Keine Chilbi, keine Herbstmesse ohne Zuckerwatte, Magenbrot, gebrannte Mandeln und Biber. Den Biber gibt es in verschiedensten Formen: gross, klein, rund, eckig oder etwas weniger klassisch - gar herzförmig.

Der Appenzeller Biber – ein Schweizer Gebäck aus Lebkuchen.
Bildlegende: Keystone

Ist das Gebäck mit Mandelmasse gefüllt, nennt man es Biber oder Biberli kommt es ohne Füllung daher, ist es ein Biberfladen.

Biber und Biberfladen sind typische Ostschweizer Spezialitäten und es gibt in St. Gallen oder in den beiden Appenzell kaum eine Bäckerei, die das Gebäck nicht im Angebot hätte.

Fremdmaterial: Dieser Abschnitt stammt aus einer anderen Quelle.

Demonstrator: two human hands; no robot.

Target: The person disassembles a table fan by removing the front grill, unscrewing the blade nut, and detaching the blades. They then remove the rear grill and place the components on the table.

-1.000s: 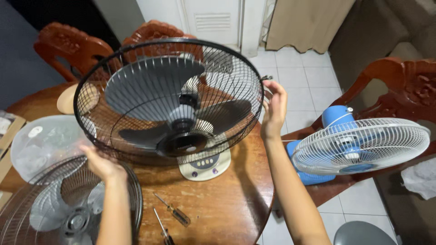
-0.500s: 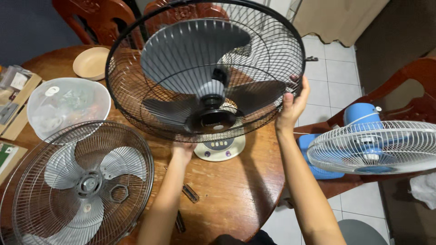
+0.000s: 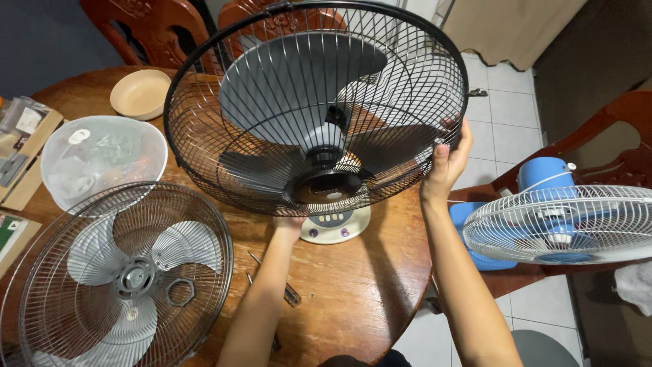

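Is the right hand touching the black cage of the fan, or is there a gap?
Touching. The head view shows the right hand gripping the rim of the black fan cage, fingers wrapped over its wires.

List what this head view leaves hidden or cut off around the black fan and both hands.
- Left hand: fingers hidden behind the black fan cage; its grip is unclear.
- Fan base: mostly covered by the cage.
- Screwdrivers: partly hidden by the left forearm.
- Grey fan cage: cut off by the bottom-left edges.

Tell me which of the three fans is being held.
The black fan on the table: the right hand grips its cage rim. The others go untouched.
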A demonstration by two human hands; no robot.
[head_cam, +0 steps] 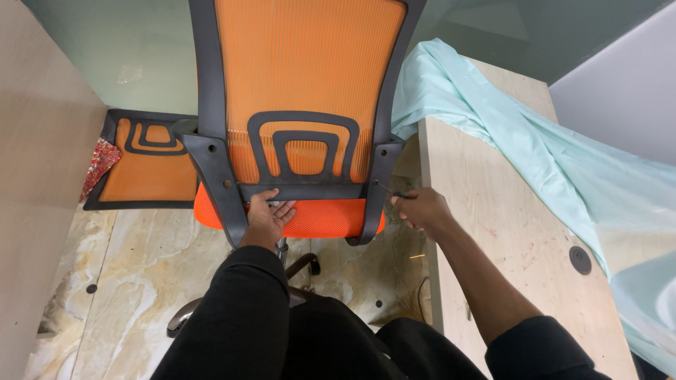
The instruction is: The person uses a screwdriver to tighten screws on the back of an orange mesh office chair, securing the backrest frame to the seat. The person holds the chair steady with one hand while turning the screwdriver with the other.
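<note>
An office chair with an orange mesh back in a black frame stands in front of me, its orange seat below. My left hand presses against the lower crossbar of the back frame, fingers curled under it. My right hand is closed on a thin dark hex key, whose tip touches the right side bracket of the frame. The chair's column and black base legs show under the seat, partly hidden by my left sleeve.
A second orange mesh chair back lies on the marble-pattern floor at the left. A light wooden desk stands at the right with a pale green cloth draped over it. A wooden panel borders the left edge.
</note>
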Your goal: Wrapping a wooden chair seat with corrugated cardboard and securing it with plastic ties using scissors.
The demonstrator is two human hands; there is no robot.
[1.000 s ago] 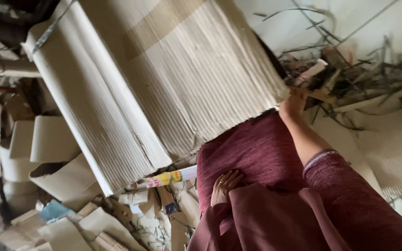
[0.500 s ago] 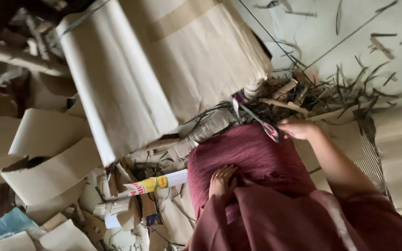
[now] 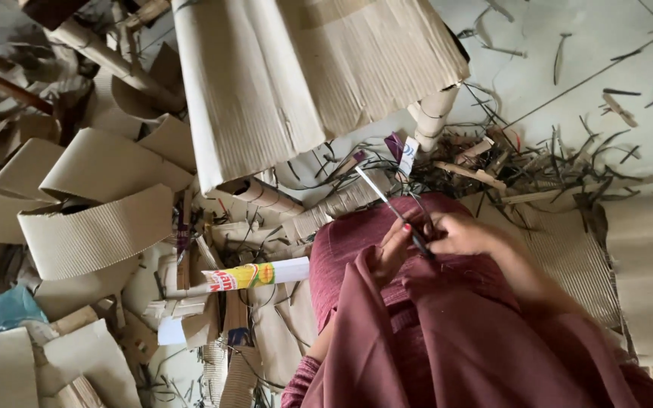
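Note:
Both my hands meet over my lap, which is covered in maroon cloth (image 3: 432, 332). My right hand (image 3: 466, 234) grips the dark handle of a pair of scissors (image 3: 387, 200); the metal blades point up and left toward the floor scraps. My left hand (image 3: 393, 248) has its fingers curled against the scissors just below the blades. A big sheet of corrugated cardboard (image 3: 304, 75) hangs folded at the top, apart from both hands.
Curled corrugated pieces (image 3: 92, 227) pile up on the left. A white and yellow printed tube (image 3: 258, 273) lies beside my knee. Thin cardboard strips and trimmings (image 3: 538, 162) litter the tiled floor at the upper right. A flat corrugated sheet (image 3: 644, 257) lies at the right.
My right hand let go of the big cardboard sheet, picked up the scissors and brought them to my lap. My left hand rose from my knee to meet them.

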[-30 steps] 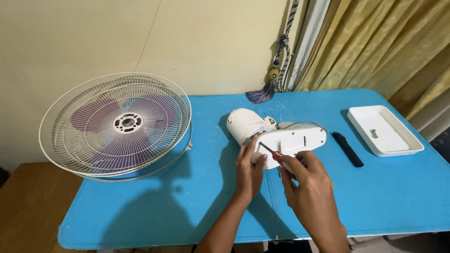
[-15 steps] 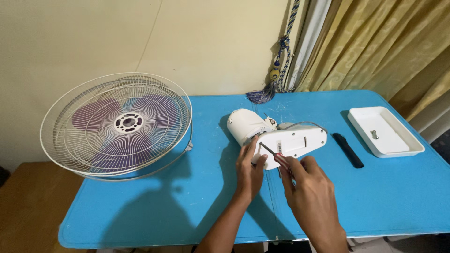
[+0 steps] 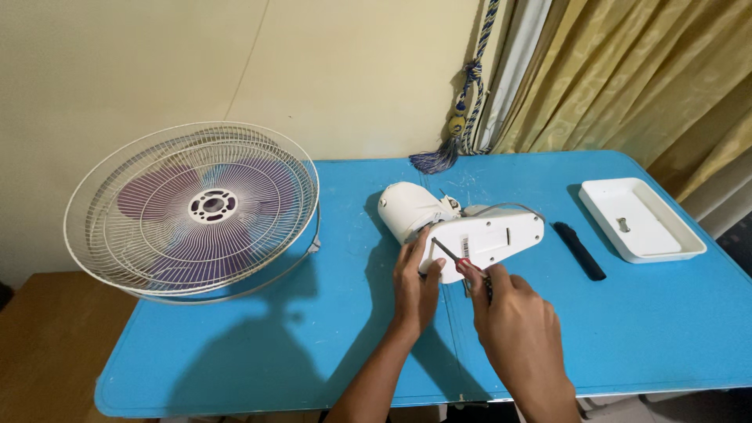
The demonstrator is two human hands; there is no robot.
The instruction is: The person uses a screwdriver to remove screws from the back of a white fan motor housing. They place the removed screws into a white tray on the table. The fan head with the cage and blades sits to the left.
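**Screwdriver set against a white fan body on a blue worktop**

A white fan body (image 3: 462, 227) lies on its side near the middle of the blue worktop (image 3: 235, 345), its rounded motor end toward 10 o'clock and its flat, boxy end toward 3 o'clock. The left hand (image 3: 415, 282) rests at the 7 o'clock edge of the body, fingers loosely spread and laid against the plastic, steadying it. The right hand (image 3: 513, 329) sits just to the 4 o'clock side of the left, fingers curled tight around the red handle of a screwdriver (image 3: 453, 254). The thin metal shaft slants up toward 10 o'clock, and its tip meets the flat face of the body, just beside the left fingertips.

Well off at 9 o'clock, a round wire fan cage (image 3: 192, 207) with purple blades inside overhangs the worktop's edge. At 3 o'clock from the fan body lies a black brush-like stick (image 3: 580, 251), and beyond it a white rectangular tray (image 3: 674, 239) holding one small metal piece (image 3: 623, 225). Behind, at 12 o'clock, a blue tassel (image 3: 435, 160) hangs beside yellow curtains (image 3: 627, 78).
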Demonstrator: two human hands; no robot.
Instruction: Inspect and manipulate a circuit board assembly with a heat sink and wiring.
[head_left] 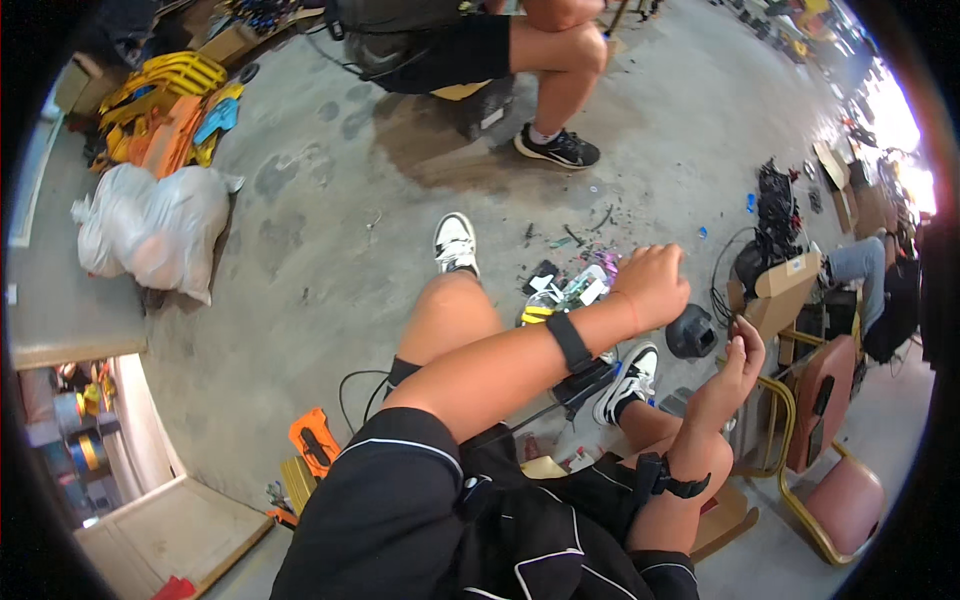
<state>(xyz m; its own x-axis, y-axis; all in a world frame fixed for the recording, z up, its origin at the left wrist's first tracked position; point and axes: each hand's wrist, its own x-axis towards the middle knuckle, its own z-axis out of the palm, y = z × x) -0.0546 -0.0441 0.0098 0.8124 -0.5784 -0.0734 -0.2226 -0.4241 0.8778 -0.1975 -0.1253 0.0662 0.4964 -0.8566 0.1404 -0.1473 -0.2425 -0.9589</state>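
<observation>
My left hand [655,286] reaches across to the right, above the floor. Its fingers are curled in, and whatever they may hold is hidden. Lower and to the right, my right hand [737,362] is raised with its fingers loosely bent and apart; nothing shows in it. Between the two hands, a round black container [690,332] stands on the floor. Just beyond my left forearm lies a pile of small parts and scraps [590,285], with white, green, purple and yellow pieces. An open cardboard box [785,292] is to the right of my right hand.
Across from me another person sits, one black shoe [557,147] on the floor. White plastic bags [160,225] stand at the left, below orange and yellow parts [175,125]. Pink padded chairs [845,500] are at the right. An orange tool [314,440] lies by my left side.
</observation>
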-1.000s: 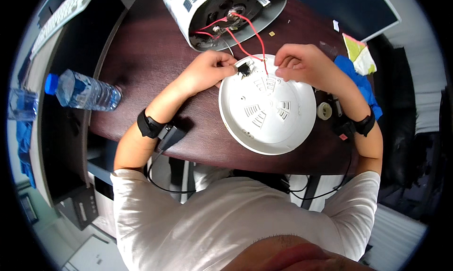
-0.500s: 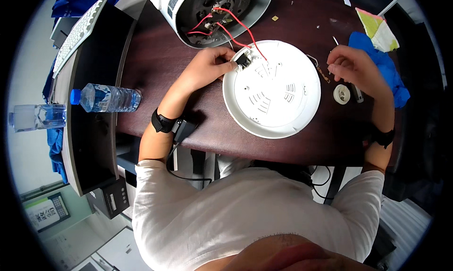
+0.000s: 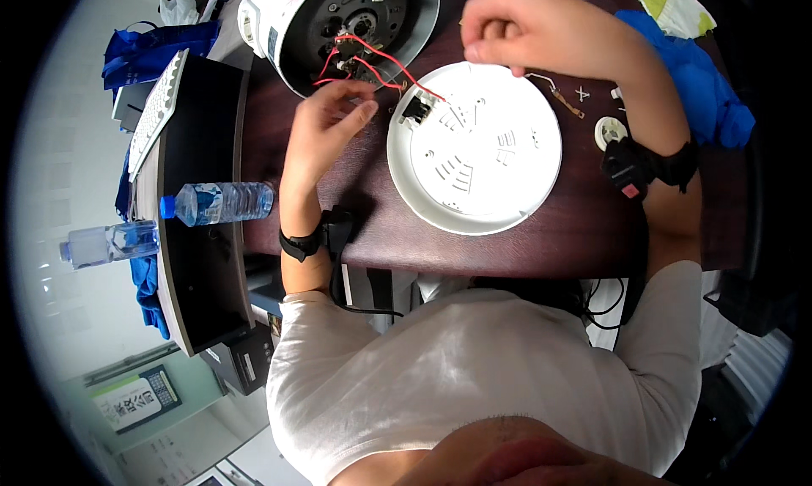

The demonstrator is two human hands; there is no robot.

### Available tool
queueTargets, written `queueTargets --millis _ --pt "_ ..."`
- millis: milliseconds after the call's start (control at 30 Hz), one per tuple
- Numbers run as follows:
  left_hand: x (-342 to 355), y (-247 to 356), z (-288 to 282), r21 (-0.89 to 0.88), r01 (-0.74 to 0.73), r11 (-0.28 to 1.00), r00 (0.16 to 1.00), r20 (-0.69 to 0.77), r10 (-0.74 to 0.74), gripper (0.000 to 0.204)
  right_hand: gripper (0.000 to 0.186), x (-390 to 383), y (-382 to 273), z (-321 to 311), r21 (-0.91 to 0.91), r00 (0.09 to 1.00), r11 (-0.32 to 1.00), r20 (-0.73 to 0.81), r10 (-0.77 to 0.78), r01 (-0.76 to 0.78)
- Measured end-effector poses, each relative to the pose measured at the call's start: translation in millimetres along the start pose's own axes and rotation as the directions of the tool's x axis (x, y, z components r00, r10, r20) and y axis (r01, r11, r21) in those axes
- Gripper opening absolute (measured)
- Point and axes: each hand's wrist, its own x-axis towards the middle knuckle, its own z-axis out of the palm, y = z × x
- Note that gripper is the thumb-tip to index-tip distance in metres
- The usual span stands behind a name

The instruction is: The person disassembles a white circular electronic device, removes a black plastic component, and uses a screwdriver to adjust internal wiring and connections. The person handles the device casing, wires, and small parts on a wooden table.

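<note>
Left hand [image 3: 328,131] has come off the white disc [image 3: 482,160].

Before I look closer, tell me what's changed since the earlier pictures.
The left hand has released the edge of the white disc by the black part, moving leftward. The right hand has moved from right of the disc to its far edge. The red wires still run from disc to white housing.

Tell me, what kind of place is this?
Maybe an office or workroom. There's a dark brown desk, what looks like a white keyboard off to the left, and an opened electric appliance with red wires showing.
</note>
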Motion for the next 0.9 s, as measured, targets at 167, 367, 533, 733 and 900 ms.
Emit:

Biberfladen gibt es schon lange. Schriftliche Quellen zeigen, so steht es im Inventar des Kulinarischen Erbes der Schweiz, dass im St. Gallischen schon im 15. Jahrhundert biberähnliche Gebäcke gebacken worden sind.

Von wo der Biber seinen Namen hat

Biber heisst der Biber nicht wegen seiner braunen Farbe, die an das Nagetier Biber erinnert. Der Begriff Biber kommt, so wird vermutet, vom lateinischen Ausdruck «piper» was Pfeffer und im Mittelalter auch ganz generell Gewürz bedeutete.